Wednesday, September 12, 2012

Literary Analysis 9/13


The poem Common Ground by Judith Oritz Cofer explains how an individual is reflecting on one’s appearance after aging and relating her looks to those of one’s relatives. The author states, “These days, When I look into the mirror I see my grandmother’s stern lips […]”. The individual is looking in the mirror and noticing how some of one’s facial features resemble her grandmother. The author states, “flesh thins with age when up through your pores rises the stuff of your origin”. The individual is explaining how with age you begin to see your roots, your origin in the way you look. She is physically seeing where she came from and her relation to her family. The title Common Ground can resemble how all people of the same family have a “common ground” or root.
            The poem Mending Wall by Robert Frost tells of a wall that separates neighbors. People and objects come across the wall through its lifetime. Frost writes, “The work of hunters is another thing: I have come after them and made repair where they have left not one stone on a stone, but they would have the rabbit out of hiding”. Here the author is explaining how hunters at times will knock down a stone from the wall leaving space where rabbits that were hiding would be exposed.
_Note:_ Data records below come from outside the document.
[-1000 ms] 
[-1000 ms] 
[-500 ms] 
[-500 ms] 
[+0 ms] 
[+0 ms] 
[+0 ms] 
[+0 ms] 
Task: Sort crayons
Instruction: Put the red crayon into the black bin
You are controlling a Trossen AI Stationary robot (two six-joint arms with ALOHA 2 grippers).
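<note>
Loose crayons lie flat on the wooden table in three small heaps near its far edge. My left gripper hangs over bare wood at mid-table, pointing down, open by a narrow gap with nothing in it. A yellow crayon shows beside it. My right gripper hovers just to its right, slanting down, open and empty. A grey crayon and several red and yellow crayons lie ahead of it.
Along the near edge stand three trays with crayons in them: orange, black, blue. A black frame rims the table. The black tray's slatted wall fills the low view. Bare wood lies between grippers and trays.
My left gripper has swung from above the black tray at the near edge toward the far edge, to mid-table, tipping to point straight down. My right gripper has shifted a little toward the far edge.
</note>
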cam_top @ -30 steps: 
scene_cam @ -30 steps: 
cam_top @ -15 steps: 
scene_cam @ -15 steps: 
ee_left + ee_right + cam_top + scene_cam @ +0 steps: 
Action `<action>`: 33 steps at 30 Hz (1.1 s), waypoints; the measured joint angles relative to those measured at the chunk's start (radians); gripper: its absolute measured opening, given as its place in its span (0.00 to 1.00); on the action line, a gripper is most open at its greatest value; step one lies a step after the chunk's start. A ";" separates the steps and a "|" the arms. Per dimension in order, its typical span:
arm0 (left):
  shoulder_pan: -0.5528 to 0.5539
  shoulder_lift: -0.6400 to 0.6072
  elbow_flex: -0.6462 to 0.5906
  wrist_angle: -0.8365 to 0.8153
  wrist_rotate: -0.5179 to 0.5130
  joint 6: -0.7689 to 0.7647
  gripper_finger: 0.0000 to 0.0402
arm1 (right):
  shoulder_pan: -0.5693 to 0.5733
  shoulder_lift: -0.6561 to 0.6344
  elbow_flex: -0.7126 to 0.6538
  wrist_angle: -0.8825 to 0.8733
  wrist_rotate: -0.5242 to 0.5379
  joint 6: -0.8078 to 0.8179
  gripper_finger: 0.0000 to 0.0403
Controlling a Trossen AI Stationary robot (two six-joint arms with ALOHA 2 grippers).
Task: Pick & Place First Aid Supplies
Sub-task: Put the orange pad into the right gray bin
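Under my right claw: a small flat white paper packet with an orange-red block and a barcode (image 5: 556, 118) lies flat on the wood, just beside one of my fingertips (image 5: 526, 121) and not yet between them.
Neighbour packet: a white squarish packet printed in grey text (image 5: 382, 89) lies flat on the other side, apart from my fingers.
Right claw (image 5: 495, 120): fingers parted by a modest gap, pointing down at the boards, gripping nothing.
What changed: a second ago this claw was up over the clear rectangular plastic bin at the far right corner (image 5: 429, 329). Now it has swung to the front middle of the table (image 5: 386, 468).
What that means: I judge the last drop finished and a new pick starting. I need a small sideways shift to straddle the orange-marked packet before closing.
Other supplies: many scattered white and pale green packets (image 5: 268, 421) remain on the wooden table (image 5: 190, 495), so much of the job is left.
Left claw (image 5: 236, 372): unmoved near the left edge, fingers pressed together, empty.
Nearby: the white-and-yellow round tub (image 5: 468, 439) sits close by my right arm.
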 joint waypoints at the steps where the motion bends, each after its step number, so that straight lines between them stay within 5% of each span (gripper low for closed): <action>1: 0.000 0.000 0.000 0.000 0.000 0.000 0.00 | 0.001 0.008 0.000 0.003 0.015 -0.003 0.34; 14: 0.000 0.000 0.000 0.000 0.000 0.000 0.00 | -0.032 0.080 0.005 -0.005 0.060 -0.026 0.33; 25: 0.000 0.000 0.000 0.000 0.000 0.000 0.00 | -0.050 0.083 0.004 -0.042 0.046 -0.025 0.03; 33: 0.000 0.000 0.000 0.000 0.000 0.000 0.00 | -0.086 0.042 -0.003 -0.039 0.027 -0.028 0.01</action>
The wall is only needed in some places because, “He is all pine and I am all apple orchard”. An apple orchard and pine trees are blocking some of the house or property causing a wall, so a wall is not needed there. At the end of the poem the author says, “Good fences make good neighbors.” Which I feel brings the poem together explaining how even though the wall separates them they are positive towards each other and good neighbors.
            In the poem Slam, Dunk, & Hook by Yusef Komunyakaa basketball is discussed in depth using imagery and emotional experiences. Imagery is present when Komunyakaa states, “Off the rim. We’d corkscrew up and dunk balls that exploded […]”. Here I can picture an individual playing the sport, from their actions shooting the ball to when the ball went through the hoop. Emotion is present when the author says, “When Sonny Boy’s mama died he played nonstop all day, so hard our backboard splintered.” Here the sport is being connected to how a person copes with a loss. By playing basketball one can be playing the sport while also letting out their emotions. The poem ends stating, “On swivels of bone and faith, Through a lyric slipknot of joy, and we knew we were beautiful and dangerous.” The poem ends expressing how not only the talent but faith of the game brings the individual to see their beauty and dangerousness.
            The piece, The Service of Faith and the Promotion of Justice in American Jesuit Higher Education by Peter-Hans Kolvenbach from a conference tells of ways a Jesuit education can help others and become a positive lifestyle. He says, “Institutions of Jesuit higher education are called to serve faith and promote justice.” These institutions should promote justice and do good teachings for the sake of others. Technology also helps to solve problems such as feeding the hungry or sheltering the homeless, mentioned by Kolvenbach. He explains how students of higher education are involved in every sort of social action in the community. I feel Loyola University does just that. We help to make the campus, as well as the surrounding areas a better place. Through Community service the students can see the poor to learn reality. The author says that the university needs to act in harmony. Loyola becomes one community by being connected to the people on and off campus through events or service. The article helped to understand the Jesuit mission and how faculty and students help to achieve great accomplishments through a Jesuit education.